Rennes...1532... vu depuis la psychanalyse du flux.
- Fabrice LAUDRIN

- 23 févr.
- 3 min de lecture
1532, Erb, 2008, acrylique sur carton, collection particulière.

Dans 1532, ErB ne peint pas une simple lamentation sur la disparition du breton. Il jette un corps sur la toile, un personnage exsangue et ironique, Ernie, qui traîne sa carcasse entre lassitude et sarcasme.
Ce n’est pas une posture de martyr, c’est un flottement, un état entre deux eaux. Et autour de lui, des mots qui s’accrochent à la surface, en trois langues, comme des bouteilles à la mer, comme des signaux de détresse ou des provocations lancées au vent.
"Ils ont tué ma langue", grogne le texte en français, le constat brutal d’un effacement programmé.
"Ar Brezhoneg eo ma BRO BZH", continue Ernie en breton, debout malgré tout, tendu comme un arc.
"Wake up", hurle-t-il en anglais, dans un sursaut ultime, comme si la lucidité ne pouvait plus venir que de l’ailleurs.
Entre ces trois registres, une bataille silencieuse se joue. Le breton n’est pas qu’une langue, c’est un courant, une tension, une mémoire qui refuse de s’arrêter là où d’autres ont décidé de l’enterrer.
Et puis il y a ce Gwen-ha-Du, le drapeau breton, impeccable, repassé comme une nappe d’apparat, rigide comme un décret, net comme une sentence. Il n’est pas chiffonné par le doute, il ne tremble pas sous le vent. Il est là, bloc inébranlable dans le chaos des courants, comme une ligne de front. Mais à quoi sert une bannière qui ne plie pas ? Est-ce un socle ou un barrage ? Un repère ou une digue qui retient ce qui devrait s’écouler librement ? À vouloir tenir trop droit, ne risque-t-il pas d’étrangler ce qu’il protège ? Car tout ce qui vit, tout ce qui survit, doit apprendre à muter.
La langue bretonne, en 1532, avait déjà compris ce jeu-là. Le dernier duc, François III, ne s’est pas contenté de le hisser fièrement au rang de particularité régionale forte et identitaire. Il l’a élevé au rang de mythe, en le proclamant "vroy langaige de Troye", la vraie langue de Troie, la Troie d'Homère. Une trouvaille magistrale. Transformer une langue piétinée en vestige d’un passé glorieux, la greffer sur la mémoire d’un empire disparu, la faire résonner avec l’écho antique de l’exil et de la grandeur perdue. Voilà comment on fait d’une défaite une épopée, comment on ruse avec l’Histoire.

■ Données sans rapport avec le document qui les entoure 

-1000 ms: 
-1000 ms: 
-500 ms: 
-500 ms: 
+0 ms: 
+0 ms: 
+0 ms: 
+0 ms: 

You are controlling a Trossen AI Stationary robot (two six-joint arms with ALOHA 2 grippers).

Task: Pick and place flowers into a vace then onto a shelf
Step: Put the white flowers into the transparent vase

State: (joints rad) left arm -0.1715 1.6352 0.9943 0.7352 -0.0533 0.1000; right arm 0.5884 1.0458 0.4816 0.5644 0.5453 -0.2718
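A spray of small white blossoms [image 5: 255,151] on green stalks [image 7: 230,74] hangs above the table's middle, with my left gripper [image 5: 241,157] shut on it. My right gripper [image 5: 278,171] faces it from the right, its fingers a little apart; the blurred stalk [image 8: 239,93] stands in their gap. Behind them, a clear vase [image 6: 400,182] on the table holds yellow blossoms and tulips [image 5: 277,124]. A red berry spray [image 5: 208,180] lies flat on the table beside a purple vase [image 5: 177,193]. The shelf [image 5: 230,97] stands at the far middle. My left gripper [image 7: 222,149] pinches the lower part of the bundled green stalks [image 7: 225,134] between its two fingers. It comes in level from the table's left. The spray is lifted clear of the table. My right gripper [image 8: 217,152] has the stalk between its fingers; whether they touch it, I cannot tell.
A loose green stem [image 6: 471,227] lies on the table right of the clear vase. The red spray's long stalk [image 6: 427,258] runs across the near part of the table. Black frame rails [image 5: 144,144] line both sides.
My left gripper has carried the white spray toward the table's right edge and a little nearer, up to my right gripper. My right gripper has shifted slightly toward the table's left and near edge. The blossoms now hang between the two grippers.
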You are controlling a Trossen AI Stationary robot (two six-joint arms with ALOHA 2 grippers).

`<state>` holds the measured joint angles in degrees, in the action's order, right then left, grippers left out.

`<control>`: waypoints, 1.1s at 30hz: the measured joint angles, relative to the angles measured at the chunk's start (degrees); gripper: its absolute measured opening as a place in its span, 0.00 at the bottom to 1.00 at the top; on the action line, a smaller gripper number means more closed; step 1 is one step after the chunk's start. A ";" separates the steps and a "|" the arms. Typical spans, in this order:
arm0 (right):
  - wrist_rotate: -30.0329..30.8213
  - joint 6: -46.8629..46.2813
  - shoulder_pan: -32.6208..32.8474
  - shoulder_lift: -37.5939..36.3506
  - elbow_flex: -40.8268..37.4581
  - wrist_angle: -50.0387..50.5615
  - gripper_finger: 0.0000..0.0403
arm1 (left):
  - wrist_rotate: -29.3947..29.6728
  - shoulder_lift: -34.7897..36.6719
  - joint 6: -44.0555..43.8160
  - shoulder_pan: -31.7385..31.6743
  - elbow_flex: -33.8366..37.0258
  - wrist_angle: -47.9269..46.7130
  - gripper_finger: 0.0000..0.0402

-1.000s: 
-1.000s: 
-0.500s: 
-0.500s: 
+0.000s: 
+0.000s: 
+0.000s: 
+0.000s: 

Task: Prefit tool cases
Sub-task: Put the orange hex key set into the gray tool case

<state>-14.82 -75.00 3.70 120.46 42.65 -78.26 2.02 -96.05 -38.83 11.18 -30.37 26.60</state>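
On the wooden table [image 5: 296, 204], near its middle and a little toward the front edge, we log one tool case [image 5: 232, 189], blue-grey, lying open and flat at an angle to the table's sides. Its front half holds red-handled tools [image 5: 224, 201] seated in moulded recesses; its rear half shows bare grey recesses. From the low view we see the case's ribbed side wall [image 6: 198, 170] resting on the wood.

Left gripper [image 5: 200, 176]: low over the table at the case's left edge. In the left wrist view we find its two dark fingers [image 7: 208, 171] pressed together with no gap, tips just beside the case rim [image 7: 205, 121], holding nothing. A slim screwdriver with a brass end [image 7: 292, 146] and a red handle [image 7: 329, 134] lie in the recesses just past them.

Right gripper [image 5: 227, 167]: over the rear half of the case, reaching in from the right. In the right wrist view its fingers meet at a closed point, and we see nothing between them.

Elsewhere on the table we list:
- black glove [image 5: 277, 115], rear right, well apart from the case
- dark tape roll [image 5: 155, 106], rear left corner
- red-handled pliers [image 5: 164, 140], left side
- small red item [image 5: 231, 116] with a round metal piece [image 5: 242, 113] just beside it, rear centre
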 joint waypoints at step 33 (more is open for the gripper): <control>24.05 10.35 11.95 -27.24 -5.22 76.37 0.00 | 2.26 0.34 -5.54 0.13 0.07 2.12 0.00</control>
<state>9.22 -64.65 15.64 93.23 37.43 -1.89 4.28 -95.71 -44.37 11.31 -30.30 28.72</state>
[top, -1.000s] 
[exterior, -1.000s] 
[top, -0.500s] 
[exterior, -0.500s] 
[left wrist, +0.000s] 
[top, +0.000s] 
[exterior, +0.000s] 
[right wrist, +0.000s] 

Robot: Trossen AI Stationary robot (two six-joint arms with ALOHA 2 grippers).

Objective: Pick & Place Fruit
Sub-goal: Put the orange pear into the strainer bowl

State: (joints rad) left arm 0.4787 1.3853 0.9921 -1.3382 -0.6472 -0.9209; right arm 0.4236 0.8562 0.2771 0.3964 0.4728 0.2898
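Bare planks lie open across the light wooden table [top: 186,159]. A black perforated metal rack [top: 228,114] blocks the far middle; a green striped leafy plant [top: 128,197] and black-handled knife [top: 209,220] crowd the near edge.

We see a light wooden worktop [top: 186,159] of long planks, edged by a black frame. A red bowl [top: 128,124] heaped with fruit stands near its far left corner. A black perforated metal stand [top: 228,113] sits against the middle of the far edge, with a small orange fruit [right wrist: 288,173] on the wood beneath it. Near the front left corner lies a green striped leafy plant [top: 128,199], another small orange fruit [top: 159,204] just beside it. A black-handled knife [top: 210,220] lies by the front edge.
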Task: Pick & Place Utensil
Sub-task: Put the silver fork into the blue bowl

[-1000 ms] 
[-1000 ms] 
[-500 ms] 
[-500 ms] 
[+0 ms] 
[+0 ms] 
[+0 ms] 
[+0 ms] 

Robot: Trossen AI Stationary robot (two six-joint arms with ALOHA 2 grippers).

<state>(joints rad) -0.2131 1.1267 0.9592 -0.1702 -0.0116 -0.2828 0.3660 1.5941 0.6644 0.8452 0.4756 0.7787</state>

Si le breton n’est plus simplement une langue, mais le murmure d’un peuple qui aurait traversé les âges depuis la chute de Troie, alors il ne peut plus mourir. Il devient un palimpseste, un courant souterrain, quelque chose qui circule, change de peau, mais ne s’efface jamais vraiment.
C’est là que réside toute l’intelligence du tableau d’ErB. Il ne fixe rien, il capte une lutte, un état transitoire, une négociation entre la disparition et la persistance. Ernie, dans cette histoire, n’est ni un héros, ni une victime, mais un type en pleine mutation. Il flotte, il hésite, il grimace. Son rictus dit tout : il sait que le combat n’est pas perdu, mais qu’il ne se gagnera pas sur le terrain de la rigidité. La langue, comme lui, doit se tordre, s’adapter, passer par d’autres voies, sinon elle meurt figée.
Alors la question que pose 1532, ce n’est pas "comment sauver le breton ?", mais "quel courant va l’emporter ?" Celui de l’oubli progressif, où la langue s’effrite, se dilue, disparaît dans les plis du temps ? Ou celui de la transformation, de la ruse, de l’adaptation ? Car si l’on veut comprendre ce qui survit, il faut cesser de regarder ce qui s’effondre. Il faut suivre le mouvement, chercher le passage, trouver là où ça circule encore. Une langue ne meurt pas, elle s’éteint quand plus personne ne la parle, ou elle devient autre chose, un mélange, un reflet, un retour inattendu.
Et si la véritable survie du breton n’était pas dans la crispation sur un héritage, mais dans sa capacité à redevenir un flux, un virus, une onde qui traverse les générations sans jamais se laisser assigner à résidence ? 1532 ne donne pas de réponse, il met la question sous les yeux. Il force à regarder là où ça tremble, là où ça hésite, là où quelque chose lutte pour ne pas se taire. Il rappelle que ce n’est pas la solidité qui sauve, mais le mouvement. Et que les Troyens-Bretons n’ont peut-être jamais existé, mais que leur mythe, lui, circule encore.